Facebook’s Oversight Board, Trump, and Arbitration

This article first appeared on the Arbitration USA Blog, here.

Earlier today, Facebook’s Oversight Board issued its decision regarding Donald Trump’s suspension from Facebook arising from his postings about the US Capitol riots.  The Board found that Trump’s postings violated Facebook’s Community Standards and Instagram’s Community Guidelines. The Board also decided to uphold Facebook’s decision to restrict Donald Trump’s access to posting content on his Facebook and Instagram account, but the Board held that an indefinite suspension was not appropriate.

What is the legal status of the Board’s decision?  Does the Board’s decision count as an “arbitration” pursuant to the Federal Arbitration Act (FAA)?  If so, the Board’s decision has a special legal status and protections flowing from the FAA, and neither Trump nor Facebook could challenge the merits of the Board’s decision in court.  Courts have described the judicial review of an arbitration award as among the narrowest reviews known in American law.   As explained in more detail below, although the Board’s procedures and actions share some features or similarities with arbitration, I don’t think the decisions of Facebook’s Oversight Board would count as a binding arbitration under the FAA.  In theory, Trump could still file a lawsuit in court to challenge his suspension with respect to his Facebook account, and he could argue the Board’s decision does not have the binding effect of an arbitration award.  I base this conclusion on the Oversight Board’s charter, Facebook’s Terms of Service and Community Standards, and Instagram’s Terms of Use, and I am assuming Trump is bound by these terms like every other Facebook or Instagram user.  It is possible that Trump entered into a different, private agreement with Facebook where he separately promised, perhaps after his dispute or suspension arose, to arbitrate before the Oversight Board in a binding manner that satisfies the FAA, but there is no public record of such documents.  
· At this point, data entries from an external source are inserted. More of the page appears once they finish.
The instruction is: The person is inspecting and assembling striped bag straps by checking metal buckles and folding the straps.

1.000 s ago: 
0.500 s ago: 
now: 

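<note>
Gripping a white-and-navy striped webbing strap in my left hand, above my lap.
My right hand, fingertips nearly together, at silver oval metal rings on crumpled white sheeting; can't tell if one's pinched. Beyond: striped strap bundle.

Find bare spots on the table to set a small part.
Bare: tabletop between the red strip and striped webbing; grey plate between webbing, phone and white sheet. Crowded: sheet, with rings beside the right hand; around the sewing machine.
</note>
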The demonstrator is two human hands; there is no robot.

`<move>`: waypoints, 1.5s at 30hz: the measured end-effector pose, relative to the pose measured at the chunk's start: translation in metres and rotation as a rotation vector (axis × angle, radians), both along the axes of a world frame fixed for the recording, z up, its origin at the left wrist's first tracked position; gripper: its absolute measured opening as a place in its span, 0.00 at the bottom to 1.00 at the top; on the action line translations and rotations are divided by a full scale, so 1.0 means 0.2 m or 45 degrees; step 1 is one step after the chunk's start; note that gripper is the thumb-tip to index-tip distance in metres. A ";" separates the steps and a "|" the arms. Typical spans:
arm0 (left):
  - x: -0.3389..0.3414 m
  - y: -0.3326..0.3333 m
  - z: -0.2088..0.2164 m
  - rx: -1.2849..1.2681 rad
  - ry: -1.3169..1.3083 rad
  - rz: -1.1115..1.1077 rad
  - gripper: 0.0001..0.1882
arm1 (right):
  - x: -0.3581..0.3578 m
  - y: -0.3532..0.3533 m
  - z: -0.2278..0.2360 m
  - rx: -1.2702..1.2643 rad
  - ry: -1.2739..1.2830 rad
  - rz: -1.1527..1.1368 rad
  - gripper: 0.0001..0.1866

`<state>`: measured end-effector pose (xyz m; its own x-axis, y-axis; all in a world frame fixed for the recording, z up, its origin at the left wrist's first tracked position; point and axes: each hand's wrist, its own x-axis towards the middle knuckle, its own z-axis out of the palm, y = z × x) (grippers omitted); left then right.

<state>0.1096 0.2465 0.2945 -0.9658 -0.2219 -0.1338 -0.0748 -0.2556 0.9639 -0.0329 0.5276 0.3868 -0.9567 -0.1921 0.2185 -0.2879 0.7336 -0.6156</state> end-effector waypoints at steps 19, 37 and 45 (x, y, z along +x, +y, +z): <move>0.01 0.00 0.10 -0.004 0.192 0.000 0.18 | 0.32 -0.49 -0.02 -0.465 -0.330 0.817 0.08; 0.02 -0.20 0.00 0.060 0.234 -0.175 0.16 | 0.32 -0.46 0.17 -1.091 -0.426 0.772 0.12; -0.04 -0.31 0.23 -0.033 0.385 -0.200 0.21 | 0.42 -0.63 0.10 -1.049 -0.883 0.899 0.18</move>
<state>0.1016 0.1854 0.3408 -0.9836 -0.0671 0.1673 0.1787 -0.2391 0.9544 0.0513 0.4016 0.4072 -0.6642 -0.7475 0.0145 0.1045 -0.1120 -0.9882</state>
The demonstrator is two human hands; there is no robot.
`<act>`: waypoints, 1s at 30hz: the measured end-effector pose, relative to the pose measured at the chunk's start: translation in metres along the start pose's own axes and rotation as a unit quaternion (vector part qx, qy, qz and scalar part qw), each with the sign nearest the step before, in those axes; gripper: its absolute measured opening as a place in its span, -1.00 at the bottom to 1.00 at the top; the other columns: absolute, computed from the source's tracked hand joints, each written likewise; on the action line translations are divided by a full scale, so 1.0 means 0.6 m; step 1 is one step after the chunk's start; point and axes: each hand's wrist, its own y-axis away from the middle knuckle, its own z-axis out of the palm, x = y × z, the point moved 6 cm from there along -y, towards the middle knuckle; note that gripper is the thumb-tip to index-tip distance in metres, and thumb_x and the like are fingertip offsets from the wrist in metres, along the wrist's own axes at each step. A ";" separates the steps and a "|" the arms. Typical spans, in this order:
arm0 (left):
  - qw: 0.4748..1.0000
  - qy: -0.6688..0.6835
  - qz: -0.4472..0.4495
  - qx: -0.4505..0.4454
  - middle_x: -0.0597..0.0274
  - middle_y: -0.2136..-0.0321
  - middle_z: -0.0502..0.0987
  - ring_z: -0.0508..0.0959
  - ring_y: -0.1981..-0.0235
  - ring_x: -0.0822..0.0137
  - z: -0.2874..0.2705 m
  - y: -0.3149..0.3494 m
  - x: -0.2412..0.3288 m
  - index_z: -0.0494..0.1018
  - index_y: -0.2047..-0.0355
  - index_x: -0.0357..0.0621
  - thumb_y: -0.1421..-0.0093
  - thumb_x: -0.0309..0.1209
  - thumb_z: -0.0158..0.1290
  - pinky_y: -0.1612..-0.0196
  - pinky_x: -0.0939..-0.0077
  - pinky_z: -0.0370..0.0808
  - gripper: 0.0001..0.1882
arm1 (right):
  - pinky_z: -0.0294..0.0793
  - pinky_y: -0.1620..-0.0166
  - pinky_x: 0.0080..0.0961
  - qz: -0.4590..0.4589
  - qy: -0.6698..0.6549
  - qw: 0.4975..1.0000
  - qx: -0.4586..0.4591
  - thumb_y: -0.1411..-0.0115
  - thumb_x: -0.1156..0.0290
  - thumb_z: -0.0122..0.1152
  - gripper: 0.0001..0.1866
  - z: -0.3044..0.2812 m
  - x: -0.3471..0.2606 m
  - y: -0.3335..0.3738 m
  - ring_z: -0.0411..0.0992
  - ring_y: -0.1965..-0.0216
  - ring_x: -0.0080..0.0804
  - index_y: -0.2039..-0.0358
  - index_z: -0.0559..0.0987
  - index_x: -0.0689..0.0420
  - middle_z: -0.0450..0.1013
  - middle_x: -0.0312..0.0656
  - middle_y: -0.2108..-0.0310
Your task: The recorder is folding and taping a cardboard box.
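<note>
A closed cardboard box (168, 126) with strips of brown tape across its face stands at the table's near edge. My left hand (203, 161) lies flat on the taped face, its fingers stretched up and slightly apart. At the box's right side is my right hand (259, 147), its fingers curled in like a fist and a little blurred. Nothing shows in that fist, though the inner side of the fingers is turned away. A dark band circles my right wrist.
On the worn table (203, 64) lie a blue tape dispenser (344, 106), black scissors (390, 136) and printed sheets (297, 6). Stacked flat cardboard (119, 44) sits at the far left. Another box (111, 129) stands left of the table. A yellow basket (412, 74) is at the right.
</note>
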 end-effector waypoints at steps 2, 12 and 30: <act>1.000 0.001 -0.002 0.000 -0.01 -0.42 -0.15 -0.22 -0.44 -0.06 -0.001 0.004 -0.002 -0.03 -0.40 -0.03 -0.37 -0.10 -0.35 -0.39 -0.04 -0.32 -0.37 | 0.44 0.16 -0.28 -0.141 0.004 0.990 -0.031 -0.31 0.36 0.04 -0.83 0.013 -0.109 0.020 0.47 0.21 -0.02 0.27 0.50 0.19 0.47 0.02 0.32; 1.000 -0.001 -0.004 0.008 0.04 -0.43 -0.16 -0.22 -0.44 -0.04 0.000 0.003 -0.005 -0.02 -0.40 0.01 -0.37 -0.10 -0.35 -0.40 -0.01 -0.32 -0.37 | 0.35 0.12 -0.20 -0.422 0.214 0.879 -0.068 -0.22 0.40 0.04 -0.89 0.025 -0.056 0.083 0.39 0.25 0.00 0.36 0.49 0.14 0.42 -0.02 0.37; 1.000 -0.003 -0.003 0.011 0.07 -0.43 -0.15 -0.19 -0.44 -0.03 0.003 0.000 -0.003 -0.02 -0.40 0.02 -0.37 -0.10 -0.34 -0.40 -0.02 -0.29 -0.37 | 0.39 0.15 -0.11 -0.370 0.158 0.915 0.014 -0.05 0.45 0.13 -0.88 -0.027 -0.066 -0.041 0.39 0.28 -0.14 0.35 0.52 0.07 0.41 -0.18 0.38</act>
The FAA does not contain an explicit definition of arbitration, and there are some conflicting court decisions struggling to define what counts as arbitration under the FAA.  However, some features of arbitration include an agreement by the parties to submit their dispute to a private, impartial judge of their mutual selection.  The parties must also agree that the decision is binding, and the arbitral procedures must be fair in allowing each party an opportunity to be heard.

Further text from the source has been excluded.